From Pop Team Epic to Cowboy Bebop, this professional confectioner’s anime and video game dojin works are edible!

When talking about food in Japan, it’s often said that presentation is so important that meals are practically works of art. That’s true of snacks, too, as we’ve seen even convenience store-bought sweets that are achingly beautiful.

But today we’re looking at confectioneries made with traditional Japanese recipes that draw inspiration from a thoroughly contemporary form of visual art: anime and video game character design.

Japanese Twitter user Otakumi gets his name from a mashup of otaku and takumi, the Japanese word for a master of a specific skill. In his case that skill is making traditional nerikiri sweets, which are made from sweet bean paste, sugar and sticky rice flour.

▼ Currently airing breakout comedy hit Pop Team Epic continues to inspire dessert makers.

Because nerikiri is a paste with a fairly stable consistency, it can be shaped into a variety of forms. Flowers are common motifs, but Otakumi instead chooses to recreate characters from anime and games. While he’s not averse to modern muses, like Pop Team Epic’s surreal schoolgirls, he’s also got an appreciation for the classics, with icons from Cowboy Bebop and Studio Ghibli films among his creations.

▼ The last time Spike and Vicious got together, it didn’t end well for either of them.

▼ Ironically, Spirited Away’s No-Face has one of the most memorable mugs in anime.

When asked how he got started making anime candies, Otakumi says he was already a confectioner who’d been thinking about what sort of fan art project he could do to show his love for his favorite franchises. Then it dawned on him that he could simply meld that passion into his existing work making nerikiri. He estimates each takes about an hour for him to make, including the time spent thinking about the design, which seems like incredibly fast work to us.
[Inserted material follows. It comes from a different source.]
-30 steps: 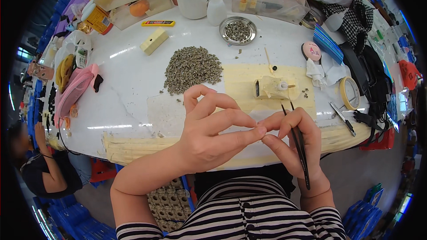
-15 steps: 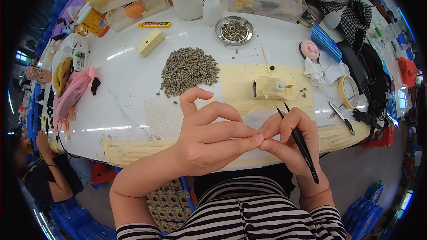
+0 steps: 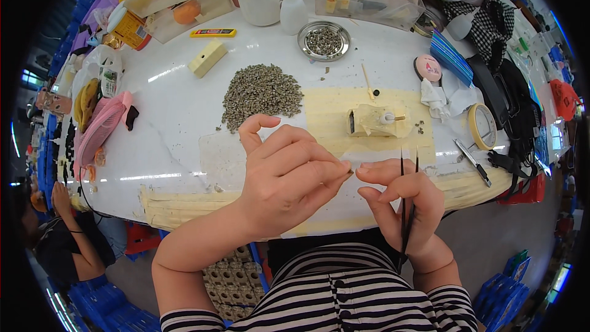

▼ Even the complex hairstyling of characters such as Kabaneri of the Iron Fortress’ Ikoma, Free’s Makoto, and titular leading man Gintama pose no problem.

While he sometimes gets caught up in current trends and makes nerikiri of whoever the fan favorite of the current TV season is, Otakumi primarily makes candies of characters he personally likes.

▼ Otakumi was into Devilman before the thoroughly unexpected Devilman Crybaby made the series cool again, as this tweet from 2014 proves.

▼ Mascot-type characters get a lot of love from Otakumi, with Rayearth’s Mokona, Kodomo no Omocha’s Babbit, and Kemomo Friends’ Lucky Beast having gotten the nerikiri treatment.

▼ This looks like the tastiest Pokémon Magikarp since the taiyaki sweet bean cakes they sell in Yokohama and Akihabara.

▼ Fellow Pocket Monster Mimikyu is here too.

Oddly enough, Otakumi hasn’t used his talents to salute Nintendo’s Super Mario, but he has saluted Mario’s once formidable rival Sonic the Hedgehog…

…as well as lapsed face-of-the-Playstation-brand Parappa the Rapper.

Ordinarily, this is where we’d direct you to where you can buy these candies online. Unfortunately, while Otakumi may be a candy-making pro, these are strictly a hobby, as they’re not officially licensed, and therefore not for sale. Maybe that’s for the best, though, because we don’t think any fan of these characters would actually be able to bring themselves to eat their lovingly recreated heroes.

Top image: Twitter/@otakumi_wagasi
[ Read in Japanese ]

Follow Casey on Twitter, where he can’t think of Cowboy Bebop without getting an intense craving for stir-fried pork and peppers.

[ Read in Japanese ]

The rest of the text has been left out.